### WHAT IS BEING ASKED
Search the data below, and report every line in which "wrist" occurs.

### EXERCISE MATERIAL
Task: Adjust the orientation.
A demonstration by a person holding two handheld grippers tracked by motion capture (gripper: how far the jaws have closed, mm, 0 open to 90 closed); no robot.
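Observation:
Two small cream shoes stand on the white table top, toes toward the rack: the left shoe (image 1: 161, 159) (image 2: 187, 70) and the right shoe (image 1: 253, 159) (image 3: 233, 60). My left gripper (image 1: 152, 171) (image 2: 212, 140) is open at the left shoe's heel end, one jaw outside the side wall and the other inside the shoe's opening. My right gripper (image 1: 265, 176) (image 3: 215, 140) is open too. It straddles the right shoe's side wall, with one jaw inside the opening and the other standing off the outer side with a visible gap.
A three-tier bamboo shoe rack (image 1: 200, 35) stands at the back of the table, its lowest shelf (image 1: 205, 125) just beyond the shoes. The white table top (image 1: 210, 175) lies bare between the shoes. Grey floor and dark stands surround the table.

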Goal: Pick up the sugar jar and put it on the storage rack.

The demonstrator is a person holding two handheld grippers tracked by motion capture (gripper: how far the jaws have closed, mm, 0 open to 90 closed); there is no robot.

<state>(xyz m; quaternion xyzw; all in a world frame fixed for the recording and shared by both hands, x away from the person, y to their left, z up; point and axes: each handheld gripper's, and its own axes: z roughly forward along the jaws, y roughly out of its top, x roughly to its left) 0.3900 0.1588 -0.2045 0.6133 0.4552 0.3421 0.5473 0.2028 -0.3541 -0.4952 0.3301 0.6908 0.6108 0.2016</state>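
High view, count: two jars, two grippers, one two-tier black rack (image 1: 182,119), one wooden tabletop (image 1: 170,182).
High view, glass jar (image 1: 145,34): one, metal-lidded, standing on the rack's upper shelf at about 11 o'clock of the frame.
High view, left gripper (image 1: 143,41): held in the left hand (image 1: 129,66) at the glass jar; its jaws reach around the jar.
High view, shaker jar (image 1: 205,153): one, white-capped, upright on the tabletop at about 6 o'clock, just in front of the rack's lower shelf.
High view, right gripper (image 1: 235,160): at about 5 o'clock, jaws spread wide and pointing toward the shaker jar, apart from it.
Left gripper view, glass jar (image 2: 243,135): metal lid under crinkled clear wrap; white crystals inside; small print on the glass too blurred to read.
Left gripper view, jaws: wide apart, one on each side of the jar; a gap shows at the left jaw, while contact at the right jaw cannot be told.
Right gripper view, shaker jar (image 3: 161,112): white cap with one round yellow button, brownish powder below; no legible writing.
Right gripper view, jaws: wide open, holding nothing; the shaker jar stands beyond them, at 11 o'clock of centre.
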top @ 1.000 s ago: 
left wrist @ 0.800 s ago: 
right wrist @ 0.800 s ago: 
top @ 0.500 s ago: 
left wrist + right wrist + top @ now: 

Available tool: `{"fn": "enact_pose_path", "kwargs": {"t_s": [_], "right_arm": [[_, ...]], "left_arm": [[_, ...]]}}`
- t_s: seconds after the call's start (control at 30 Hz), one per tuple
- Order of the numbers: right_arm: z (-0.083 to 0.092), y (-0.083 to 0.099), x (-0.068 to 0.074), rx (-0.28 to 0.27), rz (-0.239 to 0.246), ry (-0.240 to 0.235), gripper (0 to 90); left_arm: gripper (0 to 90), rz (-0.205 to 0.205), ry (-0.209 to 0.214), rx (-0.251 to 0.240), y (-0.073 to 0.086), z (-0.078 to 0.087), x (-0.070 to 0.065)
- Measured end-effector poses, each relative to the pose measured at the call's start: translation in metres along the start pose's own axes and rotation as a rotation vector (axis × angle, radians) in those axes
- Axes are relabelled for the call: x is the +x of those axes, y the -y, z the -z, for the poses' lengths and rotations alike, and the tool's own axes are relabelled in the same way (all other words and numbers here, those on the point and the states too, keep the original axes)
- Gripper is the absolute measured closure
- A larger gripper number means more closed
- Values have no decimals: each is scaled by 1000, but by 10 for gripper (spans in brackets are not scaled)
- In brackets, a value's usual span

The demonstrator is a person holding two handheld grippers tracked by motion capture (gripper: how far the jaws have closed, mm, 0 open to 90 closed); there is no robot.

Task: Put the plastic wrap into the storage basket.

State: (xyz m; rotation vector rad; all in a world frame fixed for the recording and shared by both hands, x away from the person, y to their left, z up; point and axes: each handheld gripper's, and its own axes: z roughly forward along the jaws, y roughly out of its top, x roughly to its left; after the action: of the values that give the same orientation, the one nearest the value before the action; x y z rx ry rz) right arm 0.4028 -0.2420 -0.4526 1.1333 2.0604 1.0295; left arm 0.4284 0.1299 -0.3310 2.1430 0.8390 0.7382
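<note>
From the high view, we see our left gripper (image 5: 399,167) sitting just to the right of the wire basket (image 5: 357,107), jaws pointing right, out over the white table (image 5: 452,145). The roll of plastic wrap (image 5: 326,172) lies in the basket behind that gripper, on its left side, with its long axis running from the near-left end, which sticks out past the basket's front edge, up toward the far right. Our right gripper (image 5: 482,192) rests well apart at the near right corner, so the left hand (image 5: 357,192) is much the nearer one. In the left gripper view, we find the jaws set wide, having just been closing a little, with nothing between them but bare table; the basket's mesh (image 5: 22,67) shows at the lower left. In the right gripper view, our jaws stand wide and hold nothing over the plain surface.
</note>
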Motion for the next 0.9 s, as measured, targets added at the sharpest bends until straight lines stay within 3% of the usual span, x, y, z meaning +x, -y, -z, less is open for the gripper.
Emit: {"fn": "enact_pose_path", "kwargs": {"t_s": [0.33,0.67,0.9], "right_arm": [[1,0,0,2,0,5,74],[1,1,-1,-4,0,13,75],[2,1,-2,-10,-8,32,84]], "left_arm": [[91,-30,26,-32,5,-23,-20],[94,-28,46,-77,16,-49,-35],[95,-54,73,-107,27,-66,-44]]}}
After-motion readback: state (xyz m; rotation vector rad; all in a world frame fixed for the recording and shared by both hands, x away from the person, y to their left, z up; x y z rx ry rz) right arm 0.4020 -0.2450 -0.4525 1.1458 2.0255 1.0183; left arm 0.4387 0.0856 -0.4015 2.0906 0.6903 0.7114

### ANSWER TO THIS EXERCISE
left wrist @ 0.800 s ago: 
right wrist @ 0.800 s ago: 
left wrist + right wrist + top @ now: 

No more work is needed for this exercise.